> THE DATA
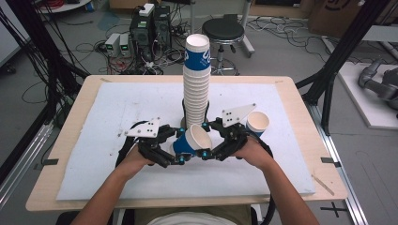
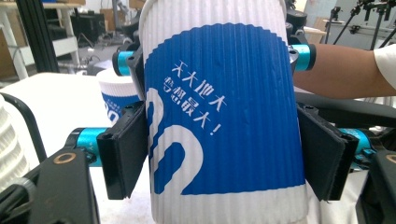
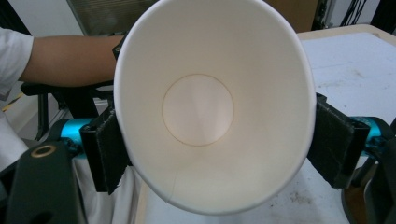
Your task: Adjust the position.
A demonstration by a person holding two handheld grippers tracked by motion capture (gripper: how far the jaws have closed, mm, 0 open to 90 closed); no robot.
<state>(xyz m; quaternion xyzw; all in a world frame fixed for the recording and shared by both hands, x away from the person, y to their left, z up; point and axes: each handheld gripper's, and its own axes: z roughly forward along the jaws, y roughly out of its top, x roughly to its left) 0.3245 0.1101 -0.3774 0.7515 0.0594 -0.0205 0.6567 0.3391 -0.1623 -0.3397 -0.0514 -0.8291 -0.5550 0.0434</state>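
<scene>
A blue-and-white paper cup is held on its side above the white board, between both grippers. My left gripper is shut on the cup's ribbed body, with a pad pressed against each side. My right gripper is shut on the cup at its open mouth, and its pads squeeze the rim into an oval. Right behind stands a tall stack of cups. One single cup stands upright to the right of my right gripper.
A white board covers the wooden table. Past the far edge are a black stool and computer boxes with cables on the floor. Black frame poles rise at both sides.
</scene>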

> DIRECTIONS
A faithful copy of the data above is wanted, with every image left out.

> ANSWER TO THE PROBLEM
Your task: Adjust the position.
A demonstration by a person holding two handheld grippers tracked by motion capture (gripper: how far the jaws have closed, mm, 0 open to 90 closed); no robot.
<state>(xyz m; quaternion xyzw; all in a world frame fixed for the recording and shared by both hands, x away from the person, y to their left, z up; point and axes: each handheld gripper's, and its own axes: z roughly forward along the jaws, y roughly out of its top, x roughly to its left) 0.3245 0.1101 -0.3774 0.7515 0.0594 -0.0205 0.6567 0.3391 -0.1623 -0.3397 -0.0514 -0.8291 -0.5550 0.0434</state>
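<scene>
A blue-and-white paper cup is held on its side above the white board, between both grippers. My left gripper is shut on the cup's ribbed body, with a pad pressed against each side. My right gripper is shut on the cup at its open mouth, and its pads squeeze the rim into an oval. Right behind stands a tall stack of cups. One single cup stands upright to the right of my right gripper.
A white board covers the wooden table. Past the far edge are a black stool and computer boxes with cables on the floor. Black frame poles rise at both sides.
</scene>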

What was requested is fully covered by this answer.